According to the therapist Stuart Johnson—who was for many years the director of family therapy at the Yale Psychiatric Institute, and now maintains a flourishing private practice in New Haven—the use of behavioral tasks can prove enormously helpful in initiating movement in a positive direction. For while many couples are well aware that they are replicating unhealthy patterns from the past, they simply don't know how to behave in different ways. What these partners need, according to Johnson, is "a taste of the honey" of being in a totally different kind of emotional relationship.
Behavioral tasks get couples into this new kind of relational world—one in which being a whole, separate, and autonomous person, and being able to remain close to your whole, separate, and autonomous partner, are not perceived as incompatible.
For those couples who are capable of carrying out these structured exercises (and many mates are not, because the power struggle between them is too intense to permit collaboration), they can utterly transform the intimate partnership. I must warn the reader, however, that while the tasks seem deceptively non-challenging, they are constructed in such a way as to make shifts in the emotional system inevitable. These innocent-appearing exercises are in fact remarkably effective stratagems for initiating change—for sorting the self, the other, and the entire relationship out.
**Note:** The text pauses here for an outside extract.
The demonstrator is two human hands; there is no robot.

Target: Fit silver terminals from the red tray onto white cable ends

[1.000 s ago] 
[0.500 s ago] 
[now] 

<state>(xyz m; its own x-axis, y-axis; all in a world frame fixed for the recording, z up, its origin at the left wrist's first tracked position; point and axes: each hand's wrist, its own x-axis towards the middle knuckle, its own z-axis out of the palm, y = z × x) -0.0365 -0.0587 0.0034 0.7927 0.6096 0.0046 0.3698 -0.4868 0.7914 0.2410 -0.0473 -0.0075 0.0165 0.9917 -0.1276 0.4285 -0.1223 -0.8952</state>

They should therefore be handled with care.
Task 1: Listening and Talking
The directions for carrying out the first task are the following: The members of the couple are asked to select a particular hour during the forthcoming week, and to agree that this time is to be spent together, with no interruptions allowed. They decide—perhaps by the flip of a coin—who will be entitled to the first half hour of that time. The mate who goes first (the wife, let us say) is then in charge of the family microphone, and must talk about herself only. She is not permitted to say anything at all about her spouse or their relationship.
The other partner is to listen attentively but to make no verbal response whatsoever. After the half hour is over, the speaker and the listener switch positions. The second partner talks, and the first one gives him her complete attention, with no interruptions allowed. Any discussion of the mate or of the marriage is, as before, forbidden.
At the end of the hour, when both partners have talked and both have listened, the homework is complete. (The following week the two may want to reverse the order in which they speak.) A final and very important part of the exercise, however, is that when it is finished, no discussion of it is to take place. The members of the couple are simply to resume their lives, without comment.
If the mates are in therapy, their homework assignment is discussed during the next session. Couples who want to try carrying out the task on their own can approximate this by agreeing to postpone all discussion of the exercise for at least three days. Because the rules of the task prohibit the ongoing, back-and-forth interchange between the spouses, the usual operation of a projective-identification system is (for that one hour, at least) blocked. In a projective-identification situation it takes both members of the couple to tango—it is almost impossible for any mate to tango alone. If, for example, a wife perceives her own feelings of inferiority and inadequacy as being her husband's thoughts and feelings about her, she needs to sustain the projection by experiencing her self-accusations as accusations and reproaches coming from her mate. She must (albeit quite unconsciously) provoke him to treat her like an incompetent dodo, thus enabling her to fight the bad feelings as they become manifest in him, instead of experiencing them as painful feelings that exist within herself.